[Start of Attachment]

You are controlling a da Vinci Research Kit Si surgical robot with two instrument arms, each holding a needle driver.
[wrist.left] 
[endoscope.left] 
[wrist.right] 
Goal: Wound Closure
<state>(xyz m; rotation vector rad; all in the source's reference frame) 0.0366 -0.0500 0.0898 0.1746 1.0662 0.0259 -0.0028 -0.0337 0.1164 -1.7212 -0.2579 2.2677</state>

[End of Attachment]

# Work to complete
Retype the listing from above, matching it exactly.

# Response to this task
You are controlling a da Vinci Research Kit Si surgical robot with two instrument arms, each holding a needle driver.
[wrist.left] 
[endoscope.left] 
[wrist.right] 
Goal: Wound Closure
<state>(xyz m; rotation vector rad; all in the source's reference frame) 0.0366 -0.0500 0.0898 0.1746 1.0662 0.0259 -0.0028 -0.0337 0.1164 -1.7212 -0.2579 2.2677</state>

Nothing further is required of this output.